At the moment, Dylan is a very happy little boy – but recently, there have been troubling signs. “In the last few weeks, he’s started seeing photos of himself as a baby and saying things like, ‘I don’t like my nose, I’ve got a silly nose’,” Stacey said. “It breaks my heart when I hear him say this. But I just say, ‘you were born with a special smile.’ He doesn’t really say anything, but I can see him processing what I’ve said.”
Stacey hopes that she and her husband can maintain an open, honest relationship with Dylan so that if he is bullied at school, he knows he can come to them. Specialist cleft psychology services are available across the UK to support families with these challenges, from antenatal diagnosis through to adulthood.
Beyond her own family, Stacey is working to change how people with clefts are represented.
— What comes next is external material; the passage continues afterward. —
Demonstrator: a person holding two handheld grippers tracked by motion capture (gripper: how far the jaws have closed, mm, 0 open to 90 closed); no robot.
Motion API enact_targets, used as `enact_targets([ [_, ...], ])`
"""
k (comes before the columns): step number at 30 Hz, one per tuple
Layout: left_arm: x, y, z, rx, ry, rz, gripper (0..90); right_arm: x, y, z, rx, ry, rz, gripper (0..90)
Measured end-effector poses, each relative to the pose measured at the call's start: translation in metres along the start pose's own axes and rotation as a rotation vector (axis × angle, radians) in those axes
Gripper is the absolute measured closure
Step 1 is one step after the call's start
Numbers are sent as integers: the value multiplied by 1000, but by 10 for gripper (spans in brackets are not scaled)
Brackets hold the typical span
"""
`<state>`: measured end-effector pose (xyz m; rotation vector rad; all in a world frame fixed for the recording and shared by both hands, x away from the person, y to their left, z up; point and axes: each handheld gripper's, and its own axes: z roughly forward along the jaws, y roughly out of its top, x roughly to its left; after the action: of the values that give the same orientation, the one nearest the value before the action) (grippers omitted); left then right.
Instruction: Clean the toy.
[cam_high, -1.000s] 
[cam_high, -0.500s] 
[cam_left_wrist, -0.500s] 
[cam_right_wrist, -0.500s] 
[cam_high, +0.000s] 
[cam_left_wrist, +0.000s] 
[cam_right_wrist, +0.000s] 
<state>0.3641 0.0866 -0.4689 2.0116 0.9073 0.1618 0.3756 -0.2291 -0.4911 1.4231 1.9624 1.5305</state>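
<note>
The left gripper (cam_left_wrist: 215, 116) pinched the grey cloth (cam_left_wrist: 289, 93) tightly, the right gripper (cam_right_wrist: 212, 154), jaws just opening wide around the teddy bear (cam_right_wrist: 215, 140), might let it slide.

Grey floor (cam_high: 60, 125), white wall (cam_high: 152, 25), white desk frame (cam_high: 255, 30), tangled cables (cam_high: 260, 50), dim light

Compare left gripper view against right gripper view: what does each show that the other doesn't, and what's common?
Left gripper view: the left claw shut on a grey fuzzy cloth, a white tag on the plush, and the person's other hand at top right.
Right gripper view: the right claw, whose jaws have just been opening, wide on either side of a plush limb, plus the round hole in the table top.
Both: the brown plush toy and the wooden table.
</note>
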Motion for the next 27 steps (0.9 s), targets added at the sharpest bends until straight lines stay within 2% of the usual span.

Her photography project, Changing Smiles, aims to photograph 700 people born with a cleft – because one in 700 babies are born with one – and to replace negative images in search results with positive portraits. She is also an ambassador for Smile Train, the world’s largest cleft-focused charity, which has supported over two million surgeries across 95 countries by training local medical professionals. Stacey plans to donate 10% of her Changing Smiles photoshoot fees to the charity.
“I’ll never stop raising awareness and encouraging education about visible differences; for the sake of my son, and for all the other children who feel they need to hide their faces or shrink themselves at school,” she said. “No child should ever be bullied into thinking they’re not good enough.”